Saturday 26 October 2019

The Culture Of Lebanon

Lebanon is a Middle Eastern nation with a rich and unique culture.

Formally known as the Lebanese Republic, Lebanon is a country in Western Asia . The culture and customs of the country have evolved and grown over thousands of years. Several communities and people such as the Phoenicians, the Greek, the French, and others have influenced the culture. In modern times, this diversity is observed in several things such as the population. The population has several religions and practices including festivals, cuisine, architecture, music styles, and other things.

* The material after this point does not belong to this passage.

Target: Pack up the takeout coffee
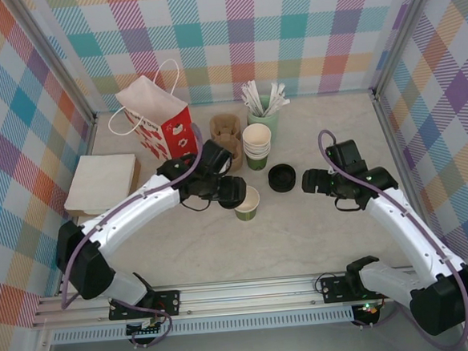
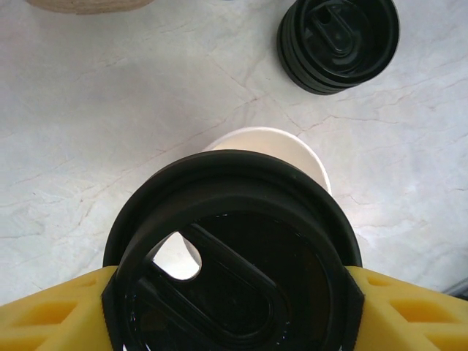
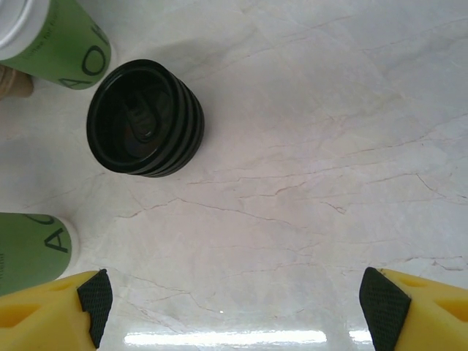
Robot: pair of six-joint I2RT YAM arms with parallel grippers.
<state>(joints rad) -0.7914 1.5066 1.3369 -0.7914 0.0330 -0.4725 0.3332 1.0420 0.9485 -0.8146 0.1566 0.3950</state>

However, within the diversity, there are uniformities in things like language, which is clearly stated in the law. The official language is Arabic although there are provisions for using French. Aside from the two, the country has a hybrid language known as Lebanese. Here are some important factors related to Lebanese culture.

5. Religions Practiced

Lebanon has at least 18 known religious groups . The two main religions, as is the case for most countries in the world, are Islam (54% of the population) and Christianity with a share of about 40.4% of the population. In this regard, Lebanon shows similar characteristics with other Middle Eastern countries where the dominant population practices Islam as well as having a sizeable Christian following. Islam is divided into two main groups namely Sunni and Shia while Christianity has smaller divisions including the Maronite Church, the Protestant Church, the Melkite Greek Catholic Church, and others.

Interestingly, the latest data shows that Shia and Sunni Muslims have the same number with each group contributing half of the 54%. Among Christians, the largest sect is the Maronite Church with a share of about 21% of the total Christian population. The Lebanese community also has a minor Jewish group, which has a following of fewer than 100 people. Religion is so important to the country such that the President, the Prime minister, and the Speaker of the Parliament have to be Maronite, Sunnite, and Shiite respectively.

4. Festivals

As the country has a significant following of both Muslims and Christians, it is not a surprise that it observes both Muslim and Christian holidays and festivals. Muslim holidays are determined by the Islamic lunar calendar while both the Gregorian and the Julian Calendars determine Christian ones. Some of the Muslim holidays include the popular Eid al-Fitr and Eid al-Adha. These two are possibly the biggest festivals since the former ends the holy month of Ramadan while the latter is simply one of sacrifice. Other Muslim celebrations include the Birth of their Prophet Muhammad, Ashura, and a celebration to remember the willingness by Abraham to sacrifice his only son to God. On the other hand, Christians celebrate popular holidays such as Christmas on December 25 and Easter. The Armenian Orthodox Christians have their Christmas as per the Julian calendar, which is on January 6.

The country has several national holidays such as the Worker’s day, Martyrs Day, and Independence Day. In addition, there are a number of music festivals including the famous Baalbeck International Festival, Beiteddine International Festival, Dhour Chwer Festival, and others.

3. Cuisine

Unsurprisingly, the food is similar to other countries in the Middle East such as Syria and Cyprus . Some of the main national dishes include kibbe and the tabbouleh. The former is simply a meat pie prepared out of burghul and minced lamb while the latter is a salad prepared out of tomatoes, burghul, and parsley. Arak is the national beverage and is prepared by fermenting grape juice. The drink is usually served with ice and water as well as food. Arak has similarities to raki of Turkey and ouzo from Greece. In recent times, other drinks such as wine and beer are gaining popularity among the population as the diversity increases. The hotel sector serves several other delicacies including things like a selection of mezze and grilled meat as well as fish. Fruit, Arabic coffee, and traditional sweets usually accompany these meals.

People who are not well off usually eat a thick stew of rice, lentils, and onions known as M'Juhdara. Mostly, people living in the Lebanese diaspora in places like Lent eat this stew. Other people’s daily life is dominated by foods such as pita bread, rice, pasta, red meat, and other foods. Fruit is also a popular component of a diet.

2. Music And Dance

Both traditional and modern styles of music are popular in the country. While traditional styles are still around, modern forms of music such as pop and fusion have also gained popularity. Accordingly, radio stations air both kinds of music. Popular local musicians include the likes of Fairuz, Najwa Karam, and others. Some of the artists who have been mixing traditional and modern styles include Marcel Khalife while modern artists include the likes of Haifa Wehbe and Fadl Shaker. The World Intellectual Property Organization reports that the music industry in the country could potentially grow to be the leading one in the Middle East.

1. Literature

Some popular Lebanese writers include the likes of Khalil Gibran who lived between 1883 and 1931. Khalil is famous for one of his poetry books, The Prophet, which he wrote in 1923 and includes 26 poems. Today, the book has more than 40 different translations. Other writers include Elias Khoury, Georges Schehadé, Amin Maalouf, and Hanan al-Shaykh.